Trie
By Naman Attri
What is a Trie?
A Trie, also known as a prefix tree or digital tree, is a tree-like data structure that is used to efficiently store and retrieve keys in a dataset of strings. The Trie is especially useful when dealing with dynamic sets of strings and allows for fast searching, insertion, and deletion of keys.
Components of a Trie
- Nodes: Each node represents a single character of a string or a key. Each node has a set of children, which correspond to the next characters in the keys.
- Root: The root node represents the start of the Trie and usually doesn’t hold any character value. It’s associated with an empty string. Each path from the root to a leaf represents a key in the Trie.

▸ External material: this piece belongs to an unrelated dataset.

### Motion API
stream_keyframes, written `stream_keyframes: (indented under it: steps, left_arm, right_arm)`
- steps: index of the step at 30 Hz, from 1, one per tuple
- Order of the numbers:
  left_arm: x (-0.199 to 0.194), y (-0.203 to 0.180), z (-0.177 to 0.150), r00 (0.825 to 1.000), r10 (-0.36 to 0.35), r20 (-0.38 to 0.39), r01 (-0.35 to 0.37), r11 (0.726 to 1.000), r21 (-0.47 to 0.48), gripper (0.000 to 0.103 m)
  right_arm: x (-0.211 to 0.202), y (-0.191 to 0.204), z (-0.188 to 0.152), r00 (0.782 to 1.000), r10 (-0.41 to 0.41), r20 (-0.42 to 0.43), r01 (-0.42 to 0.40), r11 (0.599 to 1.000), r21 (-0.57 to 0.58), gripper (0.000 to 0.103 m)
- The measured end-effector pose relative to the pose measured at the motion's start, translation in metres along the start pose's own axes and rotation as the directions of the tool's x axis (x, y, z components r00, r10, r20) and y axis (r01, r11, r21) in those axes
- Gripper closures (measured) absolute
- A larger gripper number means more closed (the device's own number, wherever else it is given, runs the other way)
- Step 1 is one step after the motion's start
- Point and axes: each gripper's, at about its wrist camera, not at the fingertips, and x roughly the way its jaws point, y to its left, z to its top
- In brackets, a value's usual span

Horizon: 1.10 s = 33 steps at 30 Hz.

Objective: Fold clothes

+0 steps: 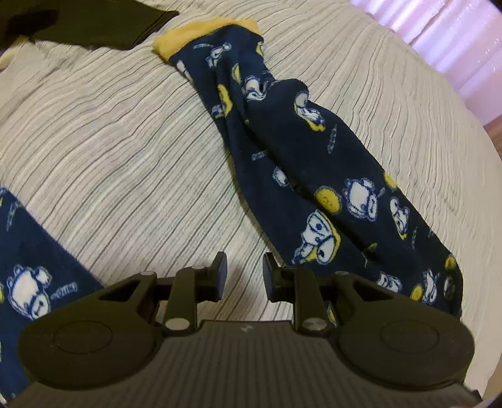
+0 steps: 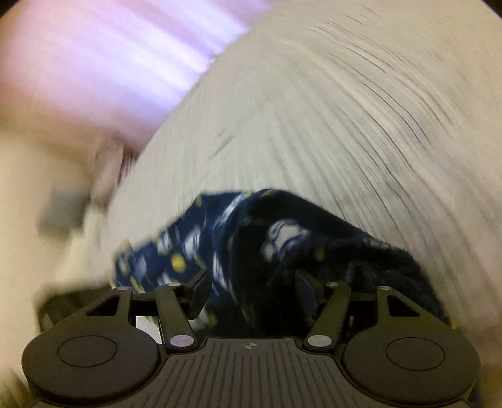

- Edges: Edges connect nodes and represent the next character in the sequence.
- End of Word Marker: A special marker or flag that indicates the end of a valid word. Each node has the end of word marker as a boolean flag.
Examples
The following Trie stores words: bag, ball, bar, bark & bat
Operations on a Trie (with code examples)
Creation
Creation of an empty Trie with root node representing empty string.
package main
import "fmt"
type TrieNode struct {
children map[rune]*TrieNode
endOfWord bool
}
type Trie struct {
root *TrieNode
}
func NewTrie() *Trie {
return &Trie{root: &TrieNode{children: make(map[rune]*TrieNode)}}
}
func main() {
trie := NewTrie()
}
Insertion
Adding a word involves creating new nodes for each character if they don’t already exist and marking the last character node as the end of the word.
func (t *Trie) Insert(word string) {
node := t.root
for _, char := range word {
if _, exists := node.children[char]; !exists {
node.children[char] = &TrieNode{children: make(map[rune]*TrieNode)}
}
node = node.children[char]
}
node.endOfWord = true
}
func main() {
...
wordsToInsert := []string{"bat", "ball", "bark", "belt", "better", "bet", "betting", "car", "cart", "call", "called"}
// Inserting words into the Trie
for _, word := range wordsToInsert {
trie.Insert(word)
}
}
How the above code works:
- Set the current node pointer to root node (empty string).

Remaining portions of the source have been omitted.